2017 Bangladesh Premier League Final
- Event: 2017–18 Bangladesh Premier League
| Rangpur Riders | Dhaka Dynamites |
| 206/1 | 149/9 |
| 20 overs | 20 overs |
- Rangpur Riders won by 57 runs
- Date: 12 December 2017
- Venue: Sher-e-Bangla National Cricket Stadium, Dhaka
- Player of the match: Chris Gayle (Rangpur Riders)
- Umpires: Mahfuzur Rahman Riazuddin

= 2017–18 Bangladesh Premier League final =

The 2017 Bangladesh Premier League Final was a day/night Twenty20 cricket match played between the Dhaka Dynamites and the Rangpur Riders on 12 December 2017 at the Sher-e-Bangla National Cricket Stadium, Dhaka. The match was to determine the winner of the 2017–18 Bangladesh Premier League, a professional Twenty20 cricket league in Bangladesh. It ended as Rangpur Riders defeating Dhaka Dynamites by 57 runs.

==Route to final==

Dhaka was placed second on the league table with 15 points, though Rangpur was ranked fourth in the league stage with 12 points, as per NRR. Dhaka won 7 of their league stage matches, lost 4 and 1 resulted in no result due to rain. On the other hand, Rangpur both won and lost 6 matches. Dhaka won the qualifier 1 match and reached the final. Barisal won the eliminator and qualifier 2 one after one, booking their place in the final.

===League stage===

League stage progression
| Team | League matches |  |  |  |  |  |  |  |  |  |  |  |  |  |
| 1 | 2 | 3 | 4 | 5 | 6 | 7 | 8 | 9 | 10 | 11 | 12 |
| [ Dhaka Dynamites | 0 | 2 | 4 | 6 | 7 | 9 | 9 | 9 | 11 | 11 | 13 | 15 |
| Rangpur Riders | 2 | 2 | 2 | 2 | 4 | 6 | 6 | 8 | 10 | 10 | 12 | 12 |

| Won |  | Lost |  |

Note: The points at the end of each group match are listed.
Note: Click on the points to see the summary for the match.

==Final==
===Background===
The match is to be played at the home ground of Dhaka, Sher-e-Bangla National Cricket Stadium. Dhaka is appearing in their fourth final and have won the championship in all their previous finals. Rangpur is appearing in their first ever final match. Both teams were on even terms as they have won the matches against each other this season. The total attendance of the final match was 25792 (Reference from BCB)

===Report===
Dhaka won the toss and decided to bowl first. The decision was proving to be successful when they got rid of Johnson Charles early thanks to skipper Shakib Al Hasan. But after the 10th over, the partnership of Brendon McCullum and Chris Gayle proved to be devastating. Their partnership mainly consisted of boundaries and particularly Gayle, who hit a record 18 sixes. His score of 146 off 69 balls is the tournament highest. McCullum gave him a helping hand by scoring a decent 51 off 43. The Rangpur innings thus ended as 206 for 1.

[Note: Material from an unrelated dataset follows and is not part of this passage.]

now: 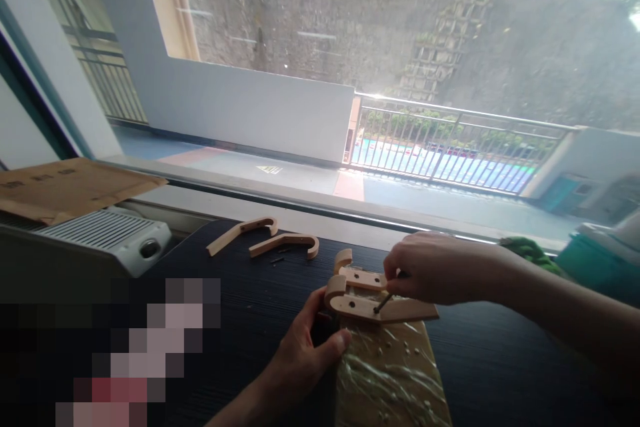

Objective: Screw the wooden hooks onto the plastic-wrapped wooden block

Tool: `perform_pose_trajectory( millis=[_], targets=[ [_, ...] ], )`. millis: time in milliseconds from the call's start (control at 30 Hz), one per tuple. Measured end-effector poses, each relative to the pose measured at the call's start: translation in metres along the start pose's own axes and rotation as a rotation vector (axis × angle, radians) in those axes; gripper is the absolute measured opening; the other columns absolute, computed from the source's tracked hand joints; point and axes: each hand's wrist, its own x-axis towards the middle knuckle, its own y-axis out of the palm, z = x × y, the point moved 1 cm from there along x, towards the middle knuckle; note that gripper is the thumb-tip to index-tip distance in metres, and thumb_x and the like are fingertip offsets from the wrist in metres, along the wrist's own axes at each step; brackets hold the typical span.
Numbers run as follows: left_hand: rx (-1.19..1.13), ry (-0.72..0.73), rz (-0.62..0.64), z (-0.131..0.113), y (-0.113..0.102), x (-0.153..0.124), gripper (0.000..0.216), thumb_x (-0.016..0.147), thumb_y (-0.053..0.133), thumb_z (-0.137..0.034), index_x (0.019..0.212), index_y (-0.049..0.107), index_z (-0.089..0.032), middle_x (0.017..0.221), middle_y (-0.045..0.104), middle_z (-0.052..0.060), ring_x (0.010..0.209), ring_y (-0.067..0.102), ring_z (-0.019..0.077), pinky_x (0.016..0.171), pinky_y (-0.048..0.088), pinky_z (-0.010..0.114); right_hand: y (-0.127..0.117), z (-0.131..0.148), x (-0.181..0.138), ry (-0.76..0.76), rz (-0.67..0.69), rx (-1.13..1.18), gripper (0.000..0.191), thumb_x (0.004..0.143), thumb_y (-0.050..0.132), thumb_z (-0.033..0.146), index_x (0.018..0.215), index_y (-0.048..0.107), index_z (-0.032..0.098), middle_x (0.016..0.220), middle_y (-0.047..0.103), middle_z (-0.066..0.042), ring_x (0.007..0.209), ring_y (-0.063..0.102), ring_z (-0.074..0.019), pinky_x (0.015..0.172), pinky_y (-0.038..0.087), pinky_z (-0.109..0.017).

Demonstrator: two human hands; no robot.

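Note:
My right hand [425, 270] is closed around a thin metal rod tool [383, 302], perhaps a hex key; its upper part is hidden by my fingers. The rod slants down to a hole in the nearer curved wooden piece [360, 309], a hook-ended strip lying across a block [390, 380] wrapped in clear plastic. Behind it lies a second hooked wooden piece [367, 278] with dark holes, partly covered by my right hand. My left hand [305, 347] grips the block's left side, thumb on the wrapping and index finger beside the nearer hook.
Two more hooked wooden pieces [243, 232] [285, 240] lie on the dark table [225, 320], with small dark screws [278, 259] beside them. A brown paper packet [75, 187] rests on a white slotted box [110, 233] at left. A window sill runs behind; a teal container [595, 257] stands right.

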Motion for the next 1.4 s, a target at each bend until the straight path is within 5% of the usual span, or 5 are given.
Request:
perform_pose_trajectory(
  millis=[200, 467, 967, 1200, 1400],
  targets=[
    [-0.015, -0.006, 0.012, 0.002, -0.001, 0.0, 0.045, 0.075, 0.057, -0.023, 0.119, 0.046, -0.02, 0.113, 0.057, 0.005, 0.099, 0.05, 0.022, 0.087, 0.039, 0.033, -0.018, 0.025, 0.009, -0.03, 0.169, -0.215, 0.016, 0.067, 0.052, 0.009, 0.068, 0.066, 0.015, 0.06, 0.057, 0.0, 0.054, 0.045, -0.0101, 0.049, 0.028, -0.024],
    [-0.008, -0.01, -0.001, 0.004, -0.001, 0.002, 0.044, 0.075, 0.057, -0.02, 0.118, 0.047, -0.021, 0.11, 0.057, 0.004, 0.099, 0.05, 0.0215, 0.088, 0.038, 0.033, -0.008, 0.005, 0.016, 0.048, 0.224, 0.013, 0.026, 0.076, 0.047, 0.033, 0.07, 0.067, 0.017, 0.061, 0.058, 0.0, 0.053, 0.045, -0.0113, 0.049, 0.031, -0.024],
    [-0.08, 0.029, 0.032, 0.006, -0.002, 0.001, 0.041, 0.076, 0.057, -0.018, 0.116, 0.049, -0.021, 0.107, 0.058, 0.004, 0.098, 0.051, 0.0206, 0.088, 0.039, 0.032, 0.004, 0.003, 0.002, -0.076, -0.07, 0.107, 0.019, 0.08, 0.045, 0.02, 0.08, 0.064, 0.021, 0.079, 0.061, 0.0, 0.066, 0.05, -0.0115, 0.057, 0.035, -0.023],
    [-0.064, 0.019, 0.024, 0.003, -0.001, 0.001, 0.042, 0.076, 0.058, -0.019, 0.116, 0.048, -0.02, 0.109, 0.057, 0.004, 0.101, 0.05, 0.0212, 0.09, 0.038, 0.033, 0.006, 0.004, 0.009, 0.186, -0.054, -0.048, 0.029, 0.081, 0.043, 0.034, 0.068, 0.063, 0.018, 0.058, 0.057, -0.002, 0.052, 0.047, -0.0129, 0.047, 0.028, -0.025],
    [-0.071, 0.029, 0.044, 0.003, -0.002, 0.0, 0.039, 0.077, 0.057, -0.018, 0.115, 0.048, -0.021, 0.105, 0.059, 0.004, 0.097, 0.052, 0.0202, 0.088, 0.04, 0.032, -0.001, 0.005, -0.003, 0.018, -0.031, 0.064, 0.015, 0.075, 0.048, 0.023, 0.082, 0.062, 0.023, 0.072, 0.061, 0.001, 0.062, 0.05, -0.0125, 0.051, 0.032, -0.023]
  ],
)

The second innings started with Dhaka quickly losing wickets. At a time they 87 for 7 due to the excellent bowling by Rangpur bowlers. Jahurul Islam provided some resistance with his 50 off 38 balls. But soon wickets tumbled down and Dhaka innings came to an end with 149/9, handing Rangpur 57 runs victory and also the championship.

===Summary===
Chris Gayle was awarded as the man of the match for his aforementioned innings and also won the man of the series award. The highest run scorer award was also awarded to him and the most wicket taker award was given to Shakib Al Hasan.